- Collected material -
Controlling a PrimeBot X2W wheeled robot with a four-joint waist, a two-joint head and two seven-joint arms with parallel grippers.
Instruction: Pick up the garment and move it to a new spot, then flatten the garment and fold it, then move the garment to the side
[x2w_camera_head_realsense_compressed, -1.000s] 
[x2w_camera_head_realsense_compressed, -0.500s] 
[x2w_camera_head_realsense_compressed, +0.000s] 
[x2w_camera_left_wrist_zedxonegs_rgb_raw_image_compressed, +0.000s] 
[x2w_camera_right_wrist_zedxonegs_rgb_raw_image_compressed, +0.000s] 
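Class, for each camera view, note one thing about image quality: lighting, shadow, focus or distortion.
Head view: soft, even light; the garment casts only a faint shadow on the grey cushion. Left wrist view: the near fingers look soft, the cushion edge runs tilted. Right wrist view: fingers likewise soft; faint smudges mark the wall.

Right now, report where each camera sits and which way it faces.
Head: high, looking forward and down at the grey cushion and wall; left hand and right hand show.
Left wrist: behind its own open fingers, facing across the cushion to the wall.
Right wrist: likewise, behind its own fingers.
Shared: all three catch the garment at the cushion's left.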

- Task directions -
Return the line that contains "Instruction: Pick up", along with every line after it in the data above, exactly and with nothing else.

- Answer for this exercise -
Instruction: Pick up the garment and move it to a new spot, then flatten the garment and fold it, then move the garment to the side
[x2w_camera_head_realsense_compressed, -1.000s] 
[x2w_camera_head_realsense_compressed, -0.500s] 
[x2w_camera_head_realsense_compressed, +0.000s] 
[x2w_camera_left_wrist_zedxonegs_rgb_raw_image_compressed, +0.000s] 
[x2w_camera_right_wrist_zedxonegs_rgb_raw_image_compressed, +0.000s] 
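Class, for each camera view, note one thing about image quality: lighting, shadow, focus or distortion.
Head view: soft, even light; the garment casts only a faint shadow on the grey cushion. Left wrist view: the near fingers look soft, the cushion edge runs tilted. Right wrist view: fingers likewise soft; faint smudges mark the wall.

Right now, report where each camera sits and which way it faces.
Head: high, looking forward and down at the grey cushion and wall; left hand and right hand show.
Left wrist: behind its own open fingers, facing across the cushion to the wall.
Right wrist: likewise, behind its own fingers.
Shared: all three catch the garment at the cushion's left.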

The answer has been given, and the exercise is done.